═════ Provided records ═════

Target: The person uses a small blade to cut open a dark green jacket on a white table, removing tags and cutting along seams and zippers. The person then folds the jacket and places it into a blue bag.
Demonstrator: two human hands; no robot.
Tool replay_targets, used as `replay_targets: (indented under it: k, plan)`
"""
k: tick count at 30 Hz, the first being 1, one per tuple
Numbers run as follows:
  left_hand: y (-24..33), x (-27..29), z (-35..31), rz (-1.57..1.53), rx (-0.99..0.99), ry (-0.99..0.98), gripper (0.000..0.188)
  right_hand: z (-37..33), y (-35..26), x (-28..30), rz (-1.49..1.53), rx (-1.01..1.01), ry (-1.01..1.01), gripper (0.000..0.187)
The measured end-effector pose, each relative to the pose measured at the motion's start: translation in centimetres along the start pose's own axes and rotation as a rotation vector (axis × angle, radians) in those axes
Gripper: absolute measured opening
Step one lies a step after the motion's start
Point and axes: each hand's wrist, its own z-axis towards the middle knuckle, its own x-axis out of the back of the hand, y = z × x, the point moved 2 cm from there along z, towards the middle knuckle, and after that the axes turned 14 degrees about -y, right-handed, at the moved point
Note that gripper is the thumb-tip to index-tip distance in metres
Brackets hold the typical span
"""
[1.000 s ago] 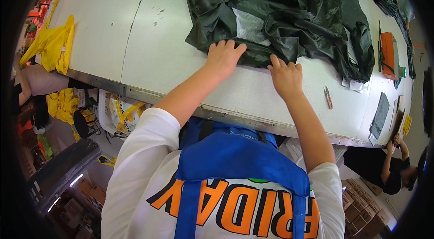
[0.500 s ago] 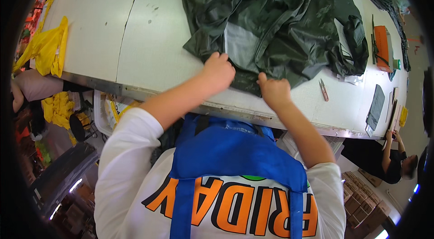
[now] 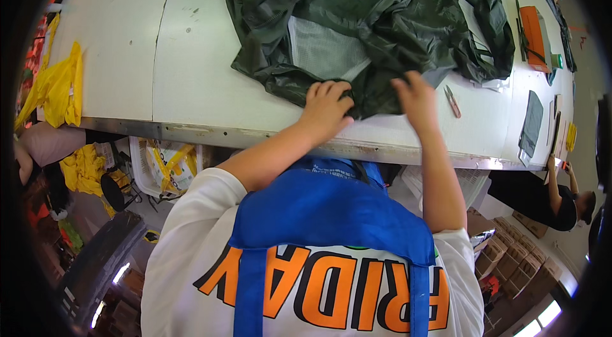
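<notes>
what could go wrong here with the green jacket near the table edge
1. Both hands, left hand and right hand, grip the dark green garment near the table edge; a strong pull might slide the loose fabric off.
2. The small snips lie just right of the right hand; dragged fabric or a sweeping hand could snag on them.
3. The white mesh panel is exposed and may catch on fingers.

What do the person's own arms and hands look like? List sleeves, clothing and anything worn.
Both forearms are bare, and the left hand and right hand wear no gloves. No watch, ring or band shows. Short white sleeves end above the elbows; the white shirt has large orange letters edged in black. Over it lies a blue apron with straps.
</notes>
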Motion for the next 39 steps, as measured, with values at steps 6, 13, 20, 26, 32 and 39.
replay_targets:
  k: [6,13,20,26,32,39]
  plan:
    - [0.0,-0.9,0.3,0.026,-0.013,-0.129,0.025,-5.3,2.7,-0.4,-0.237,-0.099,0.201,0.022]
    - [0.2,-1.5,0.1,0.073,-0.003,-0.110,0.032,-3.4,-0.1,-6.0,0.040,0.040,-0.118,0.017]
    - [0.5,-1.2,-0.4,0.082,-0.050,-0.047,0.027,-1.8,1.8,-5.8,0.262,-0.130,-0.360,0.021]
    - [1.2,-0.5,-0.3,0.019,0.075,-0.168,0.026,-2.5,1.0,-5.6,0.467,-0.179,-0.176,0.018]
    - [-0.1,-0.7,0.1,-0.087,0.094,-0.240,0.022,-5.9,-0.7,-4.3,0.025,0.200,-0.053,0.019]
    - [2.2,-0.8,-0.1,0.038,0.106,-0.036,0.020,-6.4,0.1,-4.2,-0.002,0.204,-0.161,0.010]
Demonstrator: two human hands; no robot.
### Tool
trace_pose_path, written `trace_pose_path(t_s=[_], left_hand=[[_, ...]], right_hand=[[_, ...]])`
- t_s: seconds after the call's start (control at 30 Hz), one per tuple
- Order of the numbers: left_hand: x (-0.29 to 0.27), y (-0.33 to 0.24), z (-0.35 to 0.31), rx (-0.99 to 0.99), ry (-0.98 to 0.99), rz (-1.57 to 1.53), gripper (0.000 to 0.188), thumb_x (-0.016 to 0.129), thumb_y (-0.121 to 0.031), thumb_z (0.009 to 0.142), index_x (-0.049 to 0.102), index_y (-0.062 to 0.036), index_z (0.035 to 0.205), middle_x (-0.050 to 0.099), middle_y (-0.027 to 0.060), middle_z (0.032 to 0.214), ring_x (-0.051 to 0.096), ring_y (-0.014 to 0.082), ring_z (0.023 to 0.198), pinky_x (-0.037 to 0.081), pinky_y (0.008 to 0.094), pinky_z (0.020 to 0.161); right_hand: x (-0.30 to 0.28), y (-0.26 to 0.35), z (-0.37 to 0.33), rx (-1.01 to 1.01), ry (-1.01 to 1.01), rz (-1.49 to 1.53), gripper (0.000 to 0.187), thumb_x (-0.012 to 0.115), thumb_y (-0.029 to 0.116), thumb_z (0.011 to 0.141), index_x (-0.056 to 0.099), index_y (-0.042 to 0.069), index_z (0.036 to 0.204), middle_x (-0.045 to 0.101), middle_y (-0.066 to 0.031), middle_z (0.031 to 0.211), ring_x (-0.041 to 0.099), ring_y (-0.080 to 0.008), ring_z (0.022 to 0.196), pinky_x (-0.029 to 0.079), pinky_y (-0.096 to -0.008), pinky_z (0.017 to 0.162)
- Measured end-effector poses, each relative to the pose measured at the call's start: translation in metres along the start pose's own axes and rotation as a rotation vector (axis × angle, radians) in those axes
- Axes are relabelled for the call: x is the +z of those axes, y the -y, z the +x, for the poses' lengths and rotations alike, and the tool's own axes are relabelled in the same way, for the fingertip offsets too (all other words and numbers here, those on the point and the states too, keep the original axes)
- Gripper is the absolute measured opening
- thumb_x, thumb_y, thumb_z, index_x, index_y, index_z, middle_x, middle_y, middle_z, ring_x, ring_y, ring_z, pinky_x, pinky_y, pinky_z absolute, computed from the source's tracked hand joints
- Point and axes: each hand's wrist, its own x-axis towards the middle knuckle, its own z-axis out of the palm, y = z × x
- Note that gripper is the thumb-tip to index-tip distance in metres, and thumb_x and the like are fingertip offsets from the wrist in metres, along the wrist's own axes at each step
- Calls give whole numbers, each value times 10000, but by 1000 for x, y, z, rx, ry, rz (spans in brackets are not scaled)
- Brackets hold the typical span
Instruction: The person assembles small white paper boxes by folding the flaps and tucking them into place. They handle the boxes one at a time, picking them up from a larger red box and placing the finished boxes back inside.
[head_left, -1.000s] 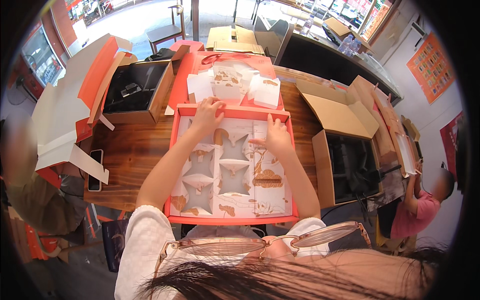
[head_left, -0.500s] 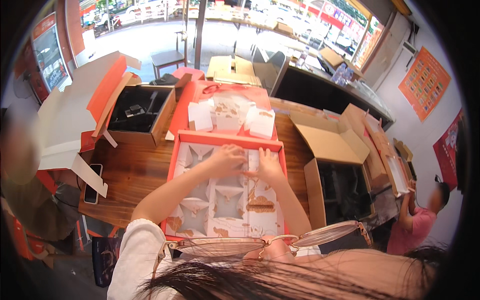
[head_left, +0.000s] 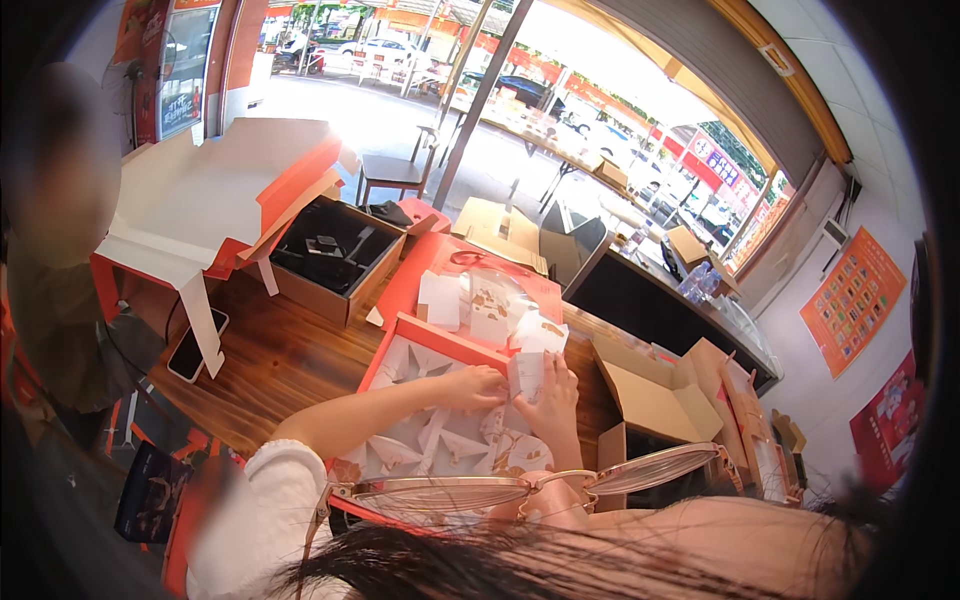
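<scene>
A shallow red box (head_left: 445, 338) lies on the wooden table in front of me, with a white cardboard insert (head_left: 400, 452) of star-shaped openings and brown prints in it. At its far right corner a white cardboard panel (head_left: 524, 374) stands raised. My right hand (head_left: 553, 398) grips that panel from the right, fingers wrapped over its edge. Close by on the left, my left hand (head_left: 481, 387) rests over the insert with curled fingers. What its fingertips hold, if anything, is hidden. Beyond the box, small white folded boxes (head_left: 490, 310) stand on a red lid-like sheet (head_left: 405, 285).
A brown box with black contents (head_left: 345, 245) and a large white-and-red carton (head_left: 220, 190) stand at the left, near a phone (head_left: 198, 346). An opened brown carton (head_left: 650, 380) is on the right. At the far left a blurred person (head_left: 60, 300) is present. Glasses (head_left: 430, 490) cross the lower view.
My view has tilted and shifted. Both hands have moved from the insert's middle to the red box's far right corner, where my right hand now grips a raised white panel.
</scene>
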Motion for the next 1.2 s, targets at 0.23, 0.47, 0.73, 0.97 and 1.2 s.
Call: trace_pose_path(t_s=[0.23,0.47,0.73,0.97,1.2], left_hand=[[-20,-27,4,-266,-156,-702,577,613,-317,883,387,-46,1340,552,145,1218,527,191,1103,415,317,935],[-34,-44,-2,-205,-200,-864,663,661,-284,849,337,-34,1371,502,102,1272,469,168,1170,394,319,968],[-31,-29,-1,-154,-447,-321,914,779,-382,697,294,-28,1386,468,183,1246,475,284,1149,405,367,968],[-35,-26,-6,-5,-500,105,1066,844,-352,574,253,-40,1404,354,221,1276,418,380,1176,406,416,969],[-38,-32,-6,-5,-451,213,980,836,-271,557,305,-52,1351,365,167,1292,405,370,1189,408,420,977]], right_hand=[[16,0,12,-74,-160,633,847,605,-11,663,236,61,1422,306,-164,1411,302,-352,1300,279,-422,1071],[25,11,10,-14,5,965,858,637,18,682,215,36,1429,259,-141,1456,237,-274,1360,225,-391,1103],[27,13,9,-16,32,1179,606,515,187,899,260,16,1422,272,-149,1466,257,-259,1356,241,-376,1091],[26,15,11,135,77,1343,535,512,185,918,318,-1,1380,407,-130,1341,407,-203,1217,342,-331,1002],[32,14,10,172,74,1222,534,600,170,875,378,4,1332,508,-112,1214,523,-174,1043,433,-297,873]])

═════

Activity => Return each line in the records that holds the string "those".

Worked solution =>
The measured end-effector pose, each relative to the pose measured at the motion's start: translation in centimetres along the start pose's own axes and rotation as a rotation vector (axis × angle, radians) in those axes
- Measured end-effector poses, each relative to the pose measured at the call's start: translation in metres along the start pose's own axes and rotation as a rotation vector (axis × angle, radians) in those axes
- Axes are relabelled for the call: x is the +z of those axes, y the -y, z the +x, for the poses' lengths and rotations alike, and the tool's own axes are relabelled in the same way, for the fingertip offsets too (all other words and numbers here, those on the point and the states too, keep the original axes)

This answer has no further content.